■ YOUR ASSIGNMENT ■
Each entry must appear in the answer exactly as it does here.

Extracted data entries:
· · · · ·
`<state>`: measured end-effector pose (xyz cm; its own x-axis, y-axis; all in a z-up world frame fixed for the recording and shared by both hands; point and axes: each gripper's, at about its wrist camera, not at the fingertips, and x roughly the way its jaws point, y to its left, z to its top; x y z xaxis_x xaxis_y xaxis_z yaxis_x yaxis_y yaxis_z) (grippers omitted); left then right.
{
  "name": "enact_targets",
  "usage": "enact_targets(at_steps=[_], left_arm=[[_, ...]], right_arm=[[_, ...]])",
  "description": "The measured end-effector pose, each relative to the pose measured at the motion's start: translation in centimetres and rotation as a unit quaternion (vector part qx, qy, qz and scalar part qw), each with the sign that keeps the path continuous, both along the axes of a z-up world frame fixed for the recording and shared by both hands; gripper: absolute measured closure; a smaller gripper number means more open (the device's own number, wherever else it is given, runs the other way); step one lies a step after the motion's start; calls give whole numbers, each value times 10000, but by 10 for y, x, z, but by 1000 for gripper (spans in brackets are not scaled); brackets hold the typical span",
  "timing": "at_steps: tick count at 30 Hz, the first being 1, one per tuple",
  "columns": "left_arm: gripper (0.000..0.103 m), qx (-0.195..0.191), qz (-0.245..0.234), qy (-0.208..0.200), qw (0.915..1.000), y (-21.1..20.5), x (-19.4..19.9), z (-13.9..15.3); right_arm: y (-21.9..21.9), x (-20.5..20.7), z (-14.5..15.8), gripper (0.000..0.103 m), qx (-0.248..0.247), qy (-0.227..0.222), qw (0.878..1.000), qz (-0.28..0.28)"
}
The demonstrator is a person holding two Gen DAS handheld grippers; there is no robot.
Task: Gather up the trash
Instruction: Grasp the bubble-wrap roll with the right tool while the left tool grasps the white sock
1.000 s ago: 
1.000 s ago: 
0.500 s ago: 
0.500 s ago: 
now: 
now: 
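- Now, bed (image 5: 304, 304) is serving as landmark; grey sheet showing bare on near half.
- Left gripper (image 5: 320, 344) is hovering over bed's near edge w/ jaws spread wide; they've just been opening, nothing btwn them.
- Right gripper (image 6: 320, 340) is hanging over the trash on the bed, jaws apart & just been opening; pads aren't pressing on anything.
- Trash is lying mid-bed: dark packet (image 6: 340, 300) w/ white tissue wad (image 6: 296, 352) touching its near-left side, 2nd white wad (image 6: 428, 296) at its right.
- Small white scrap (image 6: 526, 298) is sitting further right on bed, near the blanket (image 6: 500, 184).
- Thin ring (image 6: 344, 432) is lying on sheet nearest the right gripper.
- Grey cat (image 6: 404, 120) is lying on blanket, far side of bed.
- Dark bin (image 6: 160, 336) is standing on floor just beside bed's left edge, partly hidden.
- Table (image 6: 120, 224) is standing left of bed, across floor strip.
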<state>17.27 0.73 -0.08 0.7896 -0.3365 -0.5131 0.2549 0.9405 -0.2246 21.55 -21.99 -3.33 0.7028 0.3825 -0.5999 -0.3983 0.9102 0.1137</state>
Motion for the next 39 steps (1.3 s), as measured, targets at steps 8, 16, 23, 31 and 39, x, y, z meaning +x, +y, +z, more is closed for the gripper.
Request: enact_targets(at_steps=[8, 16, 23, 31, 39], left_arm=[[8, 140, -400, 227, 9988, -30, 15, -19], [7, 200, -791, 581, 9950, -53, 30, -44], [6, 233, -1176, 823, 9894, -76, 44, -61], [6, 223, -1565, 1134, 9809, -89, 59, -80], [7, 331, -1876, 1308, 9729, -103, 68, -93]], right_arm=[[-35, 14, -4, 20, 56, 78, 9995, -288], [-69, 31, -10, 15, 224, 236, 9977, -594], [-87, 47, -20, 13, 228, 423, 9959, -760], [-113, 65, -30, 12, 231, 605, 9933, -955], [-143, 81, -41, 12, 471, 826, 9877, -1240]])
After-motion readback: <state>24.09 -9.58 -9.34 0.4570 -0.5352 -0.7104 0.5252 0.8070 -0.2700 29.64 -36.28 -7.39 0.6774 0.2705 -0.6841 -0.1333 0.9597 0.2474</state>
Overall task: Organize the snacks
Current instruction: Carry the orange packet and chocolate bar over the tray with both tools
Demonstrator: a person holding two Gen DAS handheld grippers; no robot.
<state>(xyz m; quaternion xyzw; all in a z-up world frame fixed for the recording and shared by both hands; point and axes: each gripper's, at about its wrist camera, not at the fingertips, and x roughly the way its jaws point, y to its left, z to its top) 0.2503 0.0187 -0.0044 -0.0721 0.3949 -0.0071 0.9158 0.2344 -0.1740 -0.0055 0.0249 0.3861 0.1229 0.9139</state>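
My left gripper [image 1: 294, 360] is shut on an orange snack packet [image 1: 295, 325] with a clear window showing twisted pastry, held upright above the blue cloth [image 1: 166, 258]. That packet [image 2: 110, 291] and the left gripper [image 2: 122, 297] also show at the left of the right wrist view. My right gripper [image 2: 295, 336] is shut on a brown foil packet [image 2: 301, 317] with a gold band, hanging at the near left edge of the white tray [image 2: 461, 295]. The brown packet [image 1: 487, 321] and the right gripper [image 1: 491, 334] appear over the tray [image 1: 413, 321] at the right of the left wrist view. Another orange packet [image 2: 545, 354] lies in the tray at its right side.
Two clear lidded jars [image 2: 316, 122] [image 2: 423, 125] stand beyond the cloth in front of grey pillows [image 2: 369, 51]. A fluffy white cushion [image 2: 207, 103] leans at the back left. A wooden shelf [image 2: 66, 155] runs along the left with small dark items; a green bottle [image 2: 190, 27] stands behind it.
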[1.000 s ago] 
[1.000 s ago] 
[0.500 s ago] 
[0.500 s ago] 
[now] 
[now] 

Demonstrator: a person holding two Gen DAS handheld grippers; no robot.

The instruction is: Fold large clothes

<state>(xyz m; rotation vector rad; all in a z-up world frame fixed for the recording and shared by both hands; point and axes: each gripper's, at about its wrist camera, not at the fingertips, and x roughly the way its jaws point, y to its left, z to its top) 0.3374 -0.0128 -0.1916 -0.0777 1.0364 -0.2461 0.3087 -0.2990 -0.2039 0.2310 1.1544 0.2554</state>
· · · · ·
■ WRITTEN ANSWER ■
`<state>`: measured end-effector pose (xyz cm; its own x-axis, y-axis; all in a z-up world frame fixed for the recording and shared by both hands; point and axes: each gripper's, at about its wrist camera, not at the fingertips, and x roughly the way its jaws point, y to its left, z to its top; x y z xaxis_x xaxis_y xaxis_z yaxis_x yaxis_y yaxis_z) (grippers omitted); left then right.
{
  "name": "enact_targets",
  "usage": "enact_targets(at_steps=[_], left_arm=[[_, ...]], right_arm=[[_, ...]])",
  "description": "The measured end-effector pose, each relative to the pose measured at the motion's start: translation in centimetres and rotation as a unit quaternion (vector part qx, qy, qz and scalar part qw), each with the sign that keeps the path continuous, both along the axes of a z-up world frame fixed for the recording and shared by both hands; gripper: absolute measured closure; a smaller gripper number means more open (the device's own number, wherever else it is given, runs the other way); step one lies a step after the motion's start; calls give whole numbers, each value times 10000, but by 10 for y, x, z, but by 1000 for gripper (spans in brackets are not scaled); brackets hold the typical span",
  "timing": "at_steps: tick count at 30 Hz, the first being 1, one per tuple",
  "columns": "left_arm: gripper (0.000..0.103 m), qx (-0.195..0.191), qz (-0.245..0.234), qy (-0.208..0.200), qw (0.915..1.000), y (-21.1..20.5), x (-19.4..19.9), z (-13.9..15.3); right_arm: y (-21.9..21.9), x (-20.5..20.7), z (-14.5..15.8), gripper (0.000..0.103 m), qx (-0.248..0.247), qy (-0.227..0.222), qw (0.878..1.000), qz (-0.28..0.28)"
}
The demonstrator is a person holding two Gen DAS handheld grippers; there is no robot.
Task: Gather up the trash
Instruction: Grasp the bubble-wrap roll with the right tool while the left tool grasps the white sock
1.000 s ago: 
1.000 s ago: 
0.500 s ago: 
0.500 s ago: 
now: 
now: 
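- Now, bed (image 5: 304, 304) is serving as landmark; grey sheet showing bare on near half.
- Left gripper (image 5: 320, 344) is hovering over bed's near edge w/ jaws spread wide; they've just been opening, nothing btwn them.
- Right gripper (image 6: 320, 340) is hanging over the trash on the bed, jaws apart & just been opening; pads aren't pressing on anything.
- Trash is lying mid-bed: dark packet (image 6: 340, 300) w/ white tissue wad (image 6: 296, 352) touching its near-left side, 2nd white wad (image 6: 428, 296) at its right.
- Small white scrap (image 6: 526, 298) is sitting further right on bed, near the blanket (image 6: 500, 184).
- Thin ring (image 6: 344, 432) is lying on sheet nearest the right gripper.
- Grey cat (image 6: 404, 120) is lying on blanket, far side of bed.
- Dark bin (image 6: 160, 336) is standing on floor just beside bed's left edge, partly hidden.
- Table (image 6: 120, 224) is standing left of bed, across floor strip.
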<state>17.27 0.73 -0.08 0.7896 -0.3365 -0.5131 0.2549 0.9405 -0.2246 21.55 -21.99 -3.33 0.7028 0.3825 -0.5999 -0.3983 0.9102 0.1137</state>
Motion for the next 39 steps (1.3 s), as measured, targets at steps 8, 16, 23, 31 and 39, x, y, z meaning +x, +y, +z, more is closed for the gripper.
Request: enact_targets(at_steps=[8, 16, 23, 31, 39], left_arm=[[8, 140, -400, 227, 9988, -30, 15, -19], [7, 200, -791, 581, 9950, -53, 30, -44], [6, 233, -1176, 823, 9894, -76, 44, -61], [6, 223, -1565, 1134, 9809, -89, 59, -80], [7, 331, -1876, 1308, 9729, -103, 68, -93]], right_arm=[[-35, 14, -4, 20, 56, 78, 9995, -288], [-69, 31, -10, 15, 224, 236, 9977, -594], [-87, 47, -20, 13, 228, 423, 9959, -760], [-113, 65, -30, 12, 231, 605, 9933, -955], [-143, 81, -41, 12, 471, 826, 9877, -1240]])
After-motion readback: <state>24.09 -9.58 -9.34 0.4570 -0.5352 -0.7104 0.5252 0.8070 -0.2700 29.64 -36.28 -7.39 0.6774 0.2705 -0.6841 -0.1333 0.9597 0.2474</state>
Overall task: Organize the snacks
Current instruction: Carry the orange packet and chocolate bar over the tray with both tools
Demonstrator: a person holding two Gen DAS handheld grippers; no robot.
<state>(xyz m; quaternion xyzw; all in a z-up world frame fixed for the recording and shared by both hands; point and axes: each gripper's, at about its wrist camera, not at the fingertips, and x roughly the way its jaws point, y to its left, z to its top) 0.2503 0.0187 -0.0044 -0.0721 0.3949 -0.0071 0.9158 0.2344 -0.1740 -0.0055 0.0249 0.3861 0.1229 0.9139</state>
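My left gripper [image 1: 294, 360] is shut on an orange snack packet [image 1: 295, 325] with a clear window showing twisted pastry, held upright above the blue cloth [image 1: 166, 258]. That packet [image 2: 110, 291] and the left gripper [image 2: 122, 297] also show at the left of the right wrist view. My right gripper [image 2: 295, 336] is shut on a brown foil packet [image 2: 301, 317] with a gold band, hanging at the near left edge of the white tray [image 2: 461, 295]. The brown packet [image 1: 487, 321] and the right gripper [image 1: 491, 334] appear over the tray [image 1: 413, 321] at the right of the left wrist view. Another orange packet [image 2: 545, 354] lies in the tray at its right side.
Two clear lidded jars [image 2: 316, 122] [image 2: 423, 125] stand beyond the cloth in front of grey pillows [image 2: 369, 51]. A fluffy white cushion [image 2: 207, 103] leans at the back left. A wooden shelf [image 2: 66, 155] runs along the left with small dark items; a green bottle [image 2: 190, 27] stands behind it.
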[1.000 s ago] 
[1.000 s ago] 
[0.500 s ago] 
[0.500 s ago] 
[now] 
[now] 

Demonstrator: a person holding two Gen DAS handheld grippers; no robot.

The instruction is: Fold large clothes

<state>(xyz m; rotation vector rad; all in a z-up world frame fixed for the recording and shared by both hands; point and axes: each gripper's, at about its wrist camera, not at the fingertips, and x roughly the way its jaws point, y to its left, z to its top) 0.3374 -0.0128 -0.1916 -0.0777 1.0364 -0.2461 0.3087 -0.2990 -0.2039 0.2310 1.1544 0.2554</state>

This concludes the response.